▸ **WHAT YOU ARE ASKED TO DO**
An exact, complete copy of the entries below is required, minus any pictures.

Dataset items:
☆ ☆ ☆ ☆

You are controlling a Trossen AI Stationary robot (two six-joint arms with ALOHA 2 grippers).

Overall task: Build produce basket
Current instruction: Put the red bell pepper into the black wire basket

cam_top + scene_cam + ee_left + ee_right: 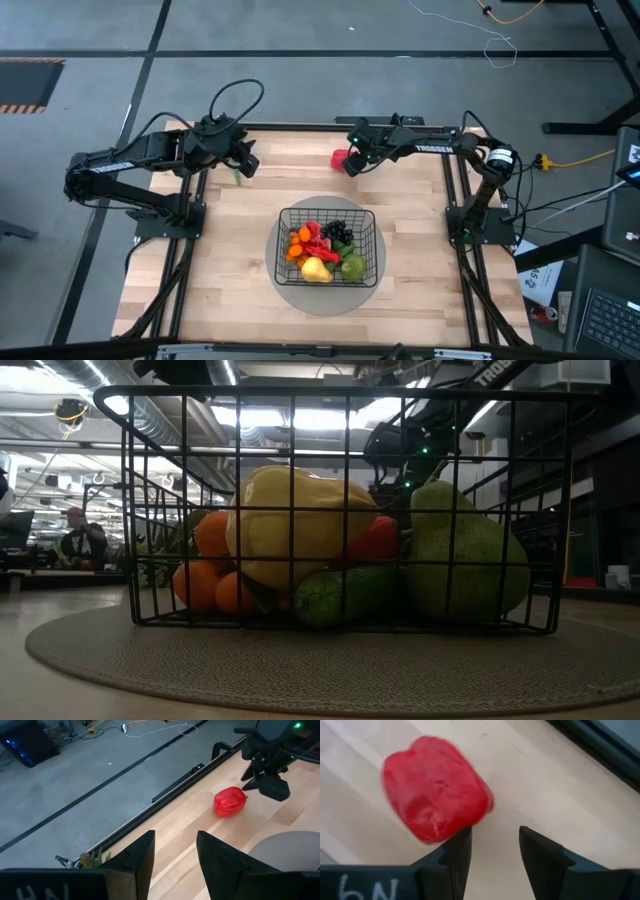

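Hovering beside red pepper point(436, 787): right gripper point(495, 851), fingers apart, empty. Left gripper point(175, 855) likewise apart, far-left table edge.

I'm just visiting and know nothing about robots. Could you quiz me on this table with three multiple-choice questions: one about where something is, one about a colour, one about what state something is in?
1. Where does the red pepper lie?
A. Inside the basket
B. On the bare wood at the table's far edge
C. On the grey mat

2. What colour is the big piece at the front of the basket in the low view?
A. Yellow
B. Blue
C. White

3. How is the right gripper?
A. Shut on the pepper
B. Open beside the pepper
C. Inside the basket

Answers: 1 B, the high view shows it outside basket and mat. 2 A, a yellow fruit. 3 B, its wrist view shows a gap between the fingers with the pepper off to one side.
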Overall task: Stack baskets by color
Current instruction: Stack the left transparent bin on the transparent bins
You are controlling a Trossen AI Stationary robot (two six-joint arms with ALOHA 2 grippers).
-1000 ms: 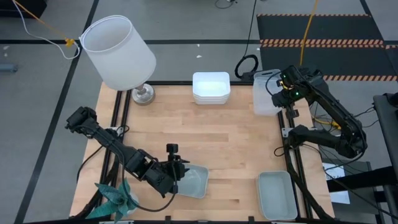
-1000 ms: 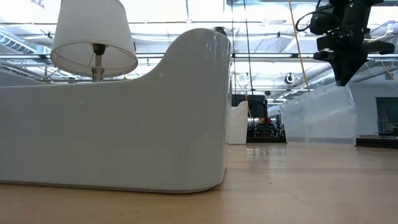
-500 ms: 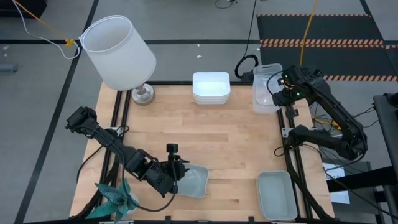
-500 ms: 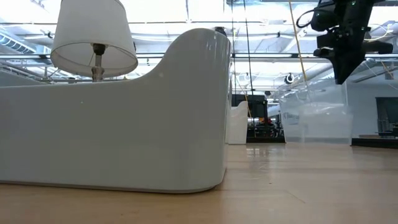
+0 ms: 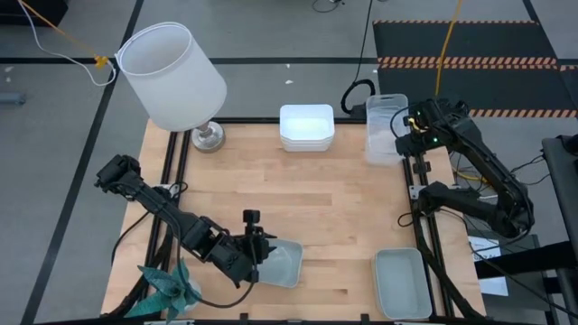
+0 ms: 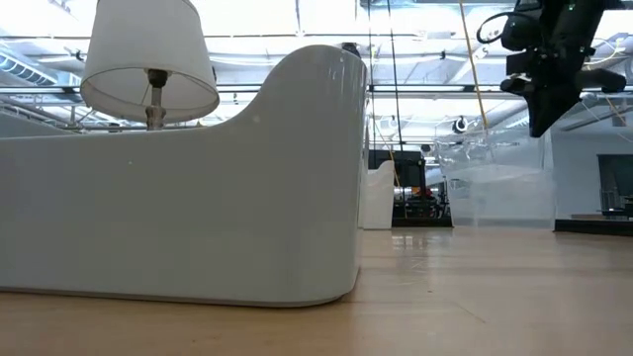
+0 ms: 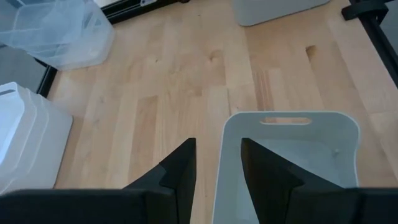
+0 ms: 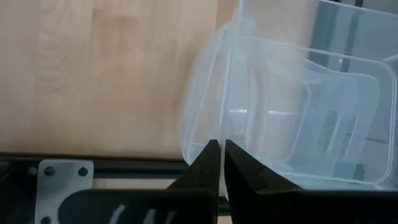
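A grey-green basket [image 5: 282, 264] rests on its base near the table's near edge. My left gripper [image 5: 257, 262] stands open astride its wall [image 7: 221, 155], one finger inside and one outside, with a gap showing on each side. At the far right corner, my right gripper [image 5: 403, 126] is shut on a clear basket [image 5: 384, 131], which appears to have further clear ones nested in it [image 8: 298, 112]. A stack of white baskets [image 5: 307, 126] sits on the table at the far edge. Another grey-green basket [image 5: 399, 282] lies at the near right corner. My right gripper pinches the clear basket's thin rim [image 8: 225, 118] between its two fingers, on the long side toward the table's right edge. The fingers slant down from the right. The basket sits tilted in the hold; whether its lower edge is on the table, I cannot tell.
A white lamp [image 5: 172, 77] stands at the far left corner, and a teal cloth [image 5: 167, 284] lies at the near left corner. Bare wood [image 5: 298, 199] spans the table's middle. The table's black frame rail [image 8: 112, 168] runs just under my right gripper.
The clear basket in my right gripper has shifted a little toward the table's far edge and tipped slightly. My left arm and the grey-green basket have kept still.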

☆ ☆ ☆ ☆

▸ **ANSWER BOX**
You are controlling a Trossen AI Stationary robot (two six-joint arms with ALOHA 2 grippers).

Overall task: Build produce basket
Current instruction: Put the red bell pepper into the black wire basket

cam_top + scene_cam + ee_left + ee_right: 

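Hovering beside red pepper point(436, 787): right gripper point(495, 851), fingers apart, empty. Left gripper point(175, 855) likewise apart, far-left table edge.

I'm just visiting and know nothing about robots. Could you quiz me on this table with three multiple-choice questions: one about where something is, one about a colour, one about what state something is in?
1. Where does the red pepper lie?
A. Inside the basket
B. On the bare wood at the table's far edge
C. On the grey mat

2. What colour is the big piece at the front of the basket in the low view?
A. Yellow
B. Blue
C. White

3. How is the right gripper?
A. Shut on the pepper
B. Open beside the pepper
C. Inside the basket

Answers: 1 B, the high view shows it outside basket and mat. 2 A, a yellow fruit. 3 B, its wrist view shows a gap between the fingers with the pepper off to one side.
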Overall task: Stack baskets by color
Current instruction: Stack the left transparent bin on the transparent bins
You are controlling a Trossen AI Stationary robot (two six-joint arms with ALOHA 2 grippers).
-1000 ms: 
-1000 ms: 
-500 ms: 
-500 ms: 
+0 ms: 
+0 ms: 
+0 ms: 
+0 ms: 
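A grey-green basket [image 5: 282, 264] rests on its base near the table's near edge. My left gripper [image 5: 257, 262] stands open astride its wall [image 7: 221, 155], one finger inside and one outside, with a gap showing on each side. At the far right corner, my right gripper [image 5: 403, 126] is shut on a clear basket [image 5: 384, 131], which appears to have further clear ones nested in it [image 8: 298, 112]. A stack of white baskets [image 5: 307, 126] sits on the table at the far edge. Another grey-green basket [image 5: 399, 282] lies at the near right corner. My right gripper pinches the clear basket's thin rim [image 8: 225, 118] between its two fingers, on the long side toward the table's right edge. The fingers slant down from the right. The basket sits tilted in the hold; whether its lower edge is on the table, I cannot tell.
A white lamp [image 5: 172, 77] stands at the far left corner, and a teal cloth [image 5: 167, 284] lies at the near left corner. Bare wood [image 5: 298, 199] spans the table's middle. The table's black frame rail [image 8: 112, 168] runs just under my right gripper.
The clear basket in my right gripper has shifted a little toward the table's far edge and tipped slightly. My left arm and the grey-green basket have kept still.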

Nothing remains to be added to the response.